§ YOUR ASSIGNMENT:
Each entry needs to be retyped exactly.
──────── RECORDS FOR THE EXERCISE
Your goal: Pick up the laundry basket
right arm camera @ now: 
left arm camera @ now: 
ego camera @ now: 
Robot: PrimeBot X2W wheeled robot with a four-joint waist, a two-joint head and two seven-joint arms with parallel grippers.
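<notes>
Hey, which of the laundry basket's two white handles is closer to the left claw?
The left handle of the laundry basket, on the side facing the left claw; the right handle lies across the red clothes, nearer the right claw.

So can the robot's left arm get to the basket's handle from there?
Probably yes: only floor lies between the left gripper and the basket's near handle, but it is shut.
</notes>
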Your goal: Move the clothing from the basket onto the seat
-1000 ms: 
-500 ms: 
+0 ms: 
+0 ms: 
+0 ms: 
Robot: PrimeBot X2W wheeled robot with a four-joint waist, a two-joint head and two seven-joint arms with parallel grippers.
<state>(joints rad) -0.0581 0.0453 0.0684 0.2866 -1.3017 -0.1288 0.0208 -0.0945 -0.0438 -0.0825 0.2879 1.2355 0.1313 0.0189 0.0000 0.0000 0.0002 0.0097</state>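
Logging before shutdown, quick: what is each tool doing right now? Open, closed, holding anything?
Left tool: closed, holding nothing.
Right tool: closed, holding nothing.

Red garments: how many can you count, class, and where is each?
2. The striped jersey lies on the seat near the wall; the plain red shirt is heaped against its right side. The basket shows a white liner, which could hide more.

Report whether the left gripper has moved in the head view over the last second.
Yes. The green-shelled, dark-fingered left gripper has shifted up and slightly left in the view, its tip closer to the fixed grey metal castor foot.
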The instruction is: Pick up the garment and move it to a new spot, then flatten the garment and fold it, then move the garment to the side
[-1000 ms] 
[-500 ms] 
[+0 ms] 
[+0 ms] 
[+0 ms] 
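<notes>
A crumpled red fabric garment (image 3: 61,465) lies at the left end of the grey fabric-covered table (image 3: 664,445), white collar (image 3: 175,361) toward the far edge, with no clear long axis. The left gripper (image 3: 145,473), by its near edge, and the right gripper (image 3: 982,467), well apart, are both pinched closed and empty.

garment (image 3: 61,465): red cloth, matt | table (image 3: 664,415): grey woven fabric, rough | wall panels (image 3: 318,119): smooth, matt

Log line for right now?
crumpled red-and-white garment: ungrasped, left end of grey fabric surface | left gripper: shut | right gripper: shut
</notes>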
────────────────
§ RESPONSE BOX:
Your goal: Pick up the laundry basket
right arm camera @ now: 
left arm camera @ now: 
ego camera @ now: 
Robot: PrimeBot X2W wheeled robot with a four-joint waist, a two-joint head and two seven-joint arms with parallel grippers.
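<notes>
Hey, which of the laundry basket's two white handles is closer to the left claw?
The left handle of the laundry basket, on the side facing the left claw; the right handle lies across the red clothes, nearer the right claw.

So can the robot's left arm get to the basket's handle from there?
Probably yes: only floor lies between the left gripper and the basket's near handle, but it is shut.
</notes>
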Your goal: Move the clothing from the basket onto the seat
-1000 ms: 
-500 ms: 
+0 ms: 
+0 ms: 
+0 ms: 
Robot: PrimeBot X2W wheeled robot with a four-joint waist, a two-joint head and two seven-joint arms with parallel grippers.
<state>(joints rad) -0.0581 0.0453 0.0684 0.2866 -1.3017 -0.1288 0.0208 -0.0945 -0.0438 -0.0825 0.2879 1.2355 0.1313 0.0189 0.0000 0.0000 0.0002 0.0097</state>
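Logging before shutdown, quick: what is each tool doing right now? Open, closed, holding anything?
Left tool: closed, holding nothing.
Right tool: closed, holding nothing.

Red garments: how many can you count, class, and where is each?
2. The striped jersey lies on the seat near the wall; the plain red shirt is heaped against its right side. The basket shows a white liner, which could hide more.

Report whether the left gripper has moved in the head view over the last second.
Yes. The green-shelled, dark-fingered left gripper has shifted up and slightly left in the view, its tip closer to the fixed grey metal castor foot.
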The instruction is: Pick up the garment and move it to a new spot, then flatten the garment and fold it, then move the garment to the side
[-1000 ms] 
[-500 ms] 
[+0 ms] 
[+0 ms] 
[+0 ms] 
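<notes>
A crumpled red fabric garment (image 3: 61,465) lies at the left end of the grey fabric-covered table (image 3: 664,445), white collar (image 3: 175,361) toward the far edge, with no clear long axis. The left gripper (image 3: 145,473), by its near edge, and the right gripper (image 3: 982,467), well apart, are both pinched closed and empty.

garment (image 3: 61,465): red cloth, matt | table (image 3: 664,415): grey woven fabric, rough | wall panels (image 3: 318,119): smooth, matt

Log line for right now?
crumpled red-and-white garment: ungrasped, left end of grey fabric surface | left gripper: shut | right gripper: shut
</notes>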

The output is done.